How do you simplify${\left( {\dfrac{9}{2}} \right)^{ - 1}}$?

Answer 1

Hint: In order to solve the above question ,replace the numerator with denominator and denominator with numerator and remove the exponent value ,you’ll get your required result.
Formula:
${x^a} = \dfrac{1}{{{x^{ - a}}}}\,$
$
  {\left( {{x^a}} \right)^b} = {x^{a \times b}} \\
  \dfrac{1}{{{x^a}}} = {x^{ - a}} \;
 $
${a^1} = a$

Complete step-by-step answer:
Given a rational number raised to the power negative value i.e.$ - 1$
In such case , to remove the negative sign from the number , replace the numerator with denominator and denominator with numerator and remove the negative sign from the exponent
$
   = {\left( {\dfrac{9}{2}} \right)^{ - 1}} \\
   = \dfrac{1}{{{{\left( {\dfrac{9}{2}} \right)}^{ (-) - 1}}}} \\
   = \dfrac{1}{{{{\left( {\dfrac{9}{2}} \right)}^1}}} \\
   = \dfrac{1}{{\left( {\dfrac{9}{2}} \right)}} \\
   = \dfrac{2}{9} \;
 $
Therefore ,our required answer is $\dfrac{2}{9}$
So, the correct answer is “$\dfrac{2}{9}$”.

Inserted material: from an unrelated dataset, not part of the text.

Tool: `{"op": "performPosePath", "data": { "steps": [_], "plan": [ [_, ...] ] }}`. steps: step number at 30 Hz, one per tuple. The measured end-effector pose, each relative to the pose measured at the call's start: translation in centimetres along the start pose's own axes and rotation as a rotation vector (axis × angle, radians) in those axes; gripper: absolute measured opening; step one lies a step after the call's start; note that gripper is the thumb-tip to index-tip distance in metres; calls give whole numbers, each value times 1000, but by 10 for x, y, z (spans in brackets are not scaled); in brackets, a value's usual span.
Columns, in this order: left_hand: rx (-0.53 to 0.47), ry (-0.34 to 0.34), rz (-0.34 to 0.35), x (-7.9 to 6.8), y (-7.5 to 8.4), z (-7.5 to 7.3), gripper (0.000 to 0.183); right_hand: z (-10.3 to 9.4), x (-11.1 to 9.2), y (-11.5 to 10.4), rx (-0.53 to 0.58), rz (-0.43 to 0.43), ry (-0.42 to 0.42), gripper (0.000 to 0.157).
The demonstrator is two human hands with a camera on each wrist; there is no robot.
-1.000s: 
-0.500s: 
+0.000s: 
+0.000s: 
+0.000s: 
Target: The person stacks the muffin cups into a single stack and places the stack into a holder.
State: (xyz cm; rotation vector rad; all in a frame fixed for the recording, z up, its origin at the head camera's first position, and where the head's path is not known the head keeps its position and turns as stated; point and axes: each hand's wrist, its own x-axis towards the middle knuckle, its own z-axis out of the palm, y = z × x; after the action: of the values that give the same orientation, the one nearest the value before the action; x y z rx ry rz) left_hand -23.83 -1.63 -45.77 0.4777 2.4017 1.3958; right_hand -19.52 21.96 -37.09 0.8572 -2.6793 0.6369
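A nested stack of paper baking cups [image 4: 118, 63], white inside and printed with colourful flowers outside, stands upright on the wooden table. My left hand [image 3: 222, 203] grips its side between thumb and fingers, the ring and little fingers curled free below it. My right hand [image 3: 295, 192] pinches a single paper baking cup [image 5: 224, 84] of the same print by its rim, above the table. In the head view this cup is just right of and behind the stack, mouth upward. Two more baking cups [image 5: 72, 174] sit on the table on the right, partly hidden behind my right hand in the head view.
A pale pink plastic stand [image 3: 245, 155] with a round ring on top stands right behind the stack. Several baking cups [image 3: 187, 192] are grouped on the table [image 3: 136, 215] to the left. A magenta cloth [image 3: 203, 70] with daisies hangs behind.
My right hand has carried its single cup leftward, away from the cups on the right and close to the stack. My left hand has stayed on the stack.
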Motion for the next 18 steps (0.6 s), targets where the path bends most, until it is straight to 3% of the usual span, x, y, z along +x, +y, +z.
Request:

Note: Alternatively we have another way to solve the above simplification problem
Bye using the some of the identities of exponent that are mentioned below:
$
  {\left( {{x^a}} \right)^b} = {x^{a \times b}} \\
  \dfrac{1}{{{x^a}}} = {x^{ - a}} \;
 $
Now, applying these identities on our question
$
   = {\left( {\dfrac{9}{2}} \right)^{ - 1}} \\
   = \left( {\dfrac{{{9^{ - 1}}}}{{{2^{ - 1}}}}} \right) \\
   = {9^{ - 1}} \times \dfrac{1}{{{2^{ - 1}}}} \\
   = \dfrac{1}{{{9^{ (-) - 1}}}} \times {2^{ (-) - 1}} \\
   = \dfrac{1}{{{9^1}}} \times {2^1} \\
   = \dfrac{1}{9} \times 2 \\
   = \dfrac{2}{9} \;
 $